--- Material provided ---
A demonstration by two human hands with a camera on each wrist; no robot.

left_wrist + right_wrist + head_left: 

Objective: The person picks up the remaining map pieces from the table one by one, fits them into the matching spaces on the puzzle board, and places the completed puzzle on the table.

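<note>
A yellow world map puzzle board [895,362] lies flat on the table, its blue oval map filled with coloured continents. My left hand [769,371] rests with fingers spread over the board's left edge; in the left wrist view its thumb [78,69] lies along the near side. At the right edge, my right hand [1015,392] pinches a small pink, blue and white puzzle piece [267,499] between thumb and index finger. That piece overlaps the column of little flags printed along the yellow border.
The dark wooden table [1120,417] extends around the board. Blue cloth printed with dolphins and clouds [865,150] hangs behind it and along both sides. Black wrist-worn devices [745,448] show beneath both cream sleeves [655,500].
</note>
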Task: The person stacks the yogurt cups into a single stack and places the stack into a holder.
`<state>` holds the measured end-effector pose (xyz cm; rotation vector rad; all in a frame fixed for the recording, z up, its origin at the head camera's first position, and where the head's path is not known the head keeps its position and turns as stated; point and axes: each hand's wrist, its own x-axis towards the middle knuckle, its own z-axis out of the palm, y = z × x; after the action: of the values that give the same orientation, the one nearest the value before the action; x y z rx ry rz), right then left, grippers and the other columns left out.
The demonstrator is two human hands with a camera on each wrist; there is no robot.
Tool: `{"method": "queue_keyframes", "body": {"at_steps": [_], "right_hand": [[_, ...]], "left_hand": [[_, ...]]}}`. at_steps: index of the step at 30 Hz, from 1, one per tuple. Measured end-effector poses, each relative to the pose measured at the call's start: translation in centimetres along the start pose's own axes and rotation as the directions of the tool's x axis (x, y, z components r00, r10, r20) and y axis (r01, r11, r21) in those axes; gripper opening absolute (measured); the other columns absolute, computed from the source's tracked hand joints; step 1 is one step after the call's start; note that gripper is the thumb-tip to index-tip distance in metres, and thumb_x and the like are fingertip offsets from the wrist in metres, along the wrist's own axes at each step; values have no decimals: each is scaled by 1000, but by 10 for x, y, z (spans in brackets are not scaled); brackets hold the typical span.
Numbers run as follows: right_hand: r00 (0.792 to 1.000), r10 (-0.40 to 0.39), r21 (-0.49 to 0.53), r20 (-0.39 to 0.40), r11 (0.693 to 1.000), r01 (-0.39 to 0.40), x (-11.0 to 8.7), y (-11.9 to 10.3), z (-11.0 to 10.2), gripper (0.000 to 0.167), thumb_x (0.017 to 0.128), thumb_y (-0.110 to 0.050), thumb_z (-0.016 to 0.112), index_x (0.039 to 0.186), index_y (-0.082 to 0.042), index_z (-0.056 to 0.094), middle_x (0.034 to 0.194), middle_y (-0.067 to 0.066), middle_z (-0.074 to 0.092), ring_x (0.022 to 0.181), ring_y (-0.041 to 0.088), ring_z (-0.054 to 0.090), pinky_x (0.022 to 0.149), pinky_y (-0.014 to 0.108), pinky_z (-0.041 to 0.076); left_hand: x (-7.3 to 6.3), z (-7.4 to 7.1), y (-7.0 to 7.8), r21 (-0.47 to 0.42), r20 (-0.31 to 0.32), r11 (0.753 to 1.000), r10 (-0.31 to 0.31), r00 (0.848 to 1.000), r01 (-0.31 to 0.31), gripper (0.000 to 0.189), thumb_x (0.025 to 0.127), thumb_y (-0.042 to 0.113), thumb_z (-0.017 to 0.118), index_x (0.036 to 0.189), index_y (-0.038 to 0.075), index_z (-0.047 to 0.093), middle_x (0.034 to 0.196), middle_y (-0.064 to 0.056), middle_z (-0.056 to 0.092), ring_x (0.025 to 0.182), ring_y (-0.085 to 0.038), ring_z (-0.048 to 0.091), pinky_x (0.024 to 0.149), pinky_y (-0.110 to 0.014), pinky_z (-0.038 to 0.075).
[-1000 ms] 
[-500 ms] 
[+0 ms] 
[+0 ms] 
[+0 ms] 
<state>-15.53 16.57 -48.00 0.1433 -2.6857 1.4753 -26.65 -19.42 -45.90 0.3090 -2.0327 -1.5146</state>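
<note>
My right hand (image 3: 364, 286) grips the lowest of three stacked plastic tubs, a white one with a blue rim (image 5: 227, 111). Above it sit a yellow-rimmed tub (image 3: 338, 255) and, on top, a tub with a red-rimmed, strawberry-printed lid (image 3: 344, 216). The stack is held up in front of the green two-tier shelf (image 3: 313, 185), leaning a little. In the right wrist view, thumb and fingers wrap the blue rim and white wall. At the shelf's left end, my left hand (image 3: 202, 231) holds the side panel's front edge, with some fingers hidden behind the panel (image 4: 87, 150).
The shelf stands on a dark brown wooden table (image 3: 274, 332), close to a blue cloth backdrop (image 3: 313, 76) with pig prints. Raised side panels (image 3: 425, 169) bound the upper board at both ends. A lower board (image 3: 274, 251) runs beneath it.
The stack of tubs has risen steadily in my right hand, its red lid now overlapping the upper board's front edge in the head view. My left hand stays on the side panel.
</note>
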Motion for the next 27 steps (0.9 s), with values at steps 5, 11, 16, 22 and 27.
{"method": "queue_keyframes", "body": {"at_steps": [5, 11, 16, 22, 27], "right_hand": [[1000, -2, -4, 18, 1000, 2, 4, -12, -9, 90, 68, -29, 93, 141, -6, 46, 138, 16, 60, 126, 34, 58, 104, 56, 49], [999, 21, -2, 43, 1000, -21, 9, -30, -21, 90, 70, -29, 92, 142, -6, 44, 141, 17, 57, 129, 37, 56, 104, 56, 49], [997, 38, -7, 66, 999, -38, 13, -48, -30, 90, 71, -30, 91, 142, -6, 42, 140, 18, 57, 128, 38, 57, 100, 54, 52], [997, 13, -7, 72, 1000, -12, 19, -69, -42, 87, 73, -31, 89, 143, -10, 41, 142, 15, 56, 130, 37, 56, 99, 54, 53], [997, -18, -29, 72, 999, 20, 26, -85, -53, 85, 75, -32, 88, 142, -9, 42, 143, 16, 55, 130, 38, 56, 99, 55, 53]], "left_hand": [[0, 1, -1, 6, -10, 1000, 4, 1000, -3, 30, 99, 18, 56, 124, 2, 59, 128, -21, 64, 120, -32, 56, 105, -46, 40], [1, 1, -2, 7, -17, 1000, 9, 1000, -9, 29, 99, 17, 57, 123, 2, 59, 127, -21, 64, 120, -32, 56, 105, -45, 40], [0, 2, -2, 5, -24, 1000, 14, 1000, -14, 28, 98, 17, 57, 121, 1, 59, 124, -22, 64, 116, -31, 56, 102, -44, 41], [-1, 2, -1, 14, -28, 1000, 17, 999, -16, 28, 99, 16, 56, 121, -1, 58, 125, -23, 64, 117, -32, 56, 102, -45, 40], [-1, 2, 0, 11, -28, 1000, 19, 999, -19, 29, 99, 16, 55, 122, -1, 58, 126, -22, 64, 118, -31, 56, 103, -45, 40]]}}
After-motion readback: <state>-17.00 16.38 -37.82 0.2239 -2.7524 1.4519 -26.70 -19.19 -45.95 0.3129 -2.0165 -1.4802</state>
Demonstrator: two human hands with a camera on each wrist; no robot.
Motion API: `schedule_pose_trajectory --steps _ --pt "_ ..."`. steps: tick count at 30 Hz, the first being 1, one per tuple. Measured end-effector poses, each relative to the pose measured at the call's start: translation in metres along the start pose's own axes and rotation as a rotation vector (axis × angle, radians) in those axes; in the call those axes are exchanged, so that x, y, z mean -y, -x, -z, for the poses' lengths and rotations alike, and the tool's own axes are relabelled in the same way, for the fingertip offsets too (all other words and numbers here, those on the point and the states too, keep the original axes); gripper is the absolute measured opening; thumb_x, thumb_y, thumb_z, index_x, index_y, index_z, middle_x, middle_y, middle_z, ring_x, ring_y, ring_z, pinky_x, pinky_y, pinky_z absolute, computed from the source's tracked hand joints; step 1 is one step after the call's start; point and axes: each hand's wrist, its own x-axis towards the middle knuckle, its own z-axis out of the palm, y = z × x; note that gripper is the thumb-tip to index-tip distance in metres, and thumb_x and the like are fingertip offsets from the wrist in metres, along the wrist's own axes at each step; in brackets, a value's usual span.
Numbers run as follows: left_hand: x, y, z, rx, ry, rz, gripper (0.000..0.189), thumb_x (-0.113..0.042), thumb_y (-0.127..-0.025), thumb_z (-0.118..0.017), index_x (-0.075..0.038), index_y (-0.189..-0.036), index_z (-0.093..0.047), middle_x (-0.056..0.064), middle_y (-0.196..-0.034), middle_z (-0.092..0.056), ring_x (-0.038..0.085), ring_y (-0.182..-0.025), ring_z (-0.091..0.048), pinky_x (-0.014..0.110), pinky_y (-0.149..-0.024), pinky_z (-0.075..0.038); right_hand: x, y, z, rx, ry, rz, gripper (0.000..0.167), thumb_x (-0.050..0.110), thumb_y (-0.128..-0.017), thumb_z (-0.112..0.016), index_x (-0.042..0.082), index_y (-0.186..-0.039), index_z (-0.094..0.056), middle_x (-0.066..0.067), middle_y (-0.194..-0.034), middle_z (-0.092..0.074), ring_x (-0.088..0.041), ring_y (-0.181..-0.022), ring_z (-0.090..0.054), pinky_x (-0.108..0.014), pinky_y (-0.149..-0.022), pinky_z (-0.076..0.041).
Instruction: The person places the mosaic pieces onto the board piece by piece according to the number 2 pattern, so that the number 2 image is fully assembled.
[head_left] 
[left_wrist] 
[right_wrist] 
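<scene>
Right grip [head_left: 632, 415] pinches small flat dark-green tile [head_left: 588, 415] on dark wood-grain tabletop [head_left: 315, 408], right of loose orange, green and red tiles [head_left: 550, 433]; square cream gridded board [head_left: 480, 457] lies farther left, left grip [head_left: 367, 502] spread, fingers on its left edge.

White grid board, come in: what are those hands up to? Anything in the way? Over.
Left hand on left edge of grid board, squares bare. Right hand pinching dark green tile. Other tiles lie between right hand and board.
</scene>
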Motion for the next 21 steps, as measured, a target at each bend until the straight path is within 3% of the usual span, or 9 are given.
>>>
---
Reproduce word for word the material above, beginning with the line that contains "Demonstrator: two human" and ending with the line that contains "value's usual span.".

Demonstrator: two human hands with a camera on each wrist; no robot.
Motion API: `schedule_pose_trajectory --steps _ --pt "_ ..."`. steps: tick count at 30 Hz, the first being 1, one per tuple. Measured end-effector poses, each relative to the pose measured at the call's start: translation in metres along the start pose's own axes and rotation as a rotation vector (axis × angle, radians) in those axes; in the call those axes are exchanged, so that x, y, z mean -y, -x, -z, for the poses' lengths and rotations alike, and the tool's own axes are relabelled in the same way, for the fingertip offsets too (all other words and numbers here, those on the point and the states too, keep the original axes); gripper is the absolute measured opening; thumb_x, thumb_y, thumb_z, index_x, index_y, index_z, middle_x, middle_y, middle_z, ring_x, ring_y, ring_z, pinky_x, pinky_y, pinky_z absolute, computed from the source's tracked hand joints; step 1 is one step after the call's start; point and axes: each hand's wrist, its own x-axis towards the middle knuckle, its own z-axis out of the palm, y = z × x; note that gripper is the thumb-tip to index-tip distance in metres, and thumb_x and the like are fingertip offsets from the wrist in metres, along the wrist's own axes at each step; in brackets, a value's usual span.

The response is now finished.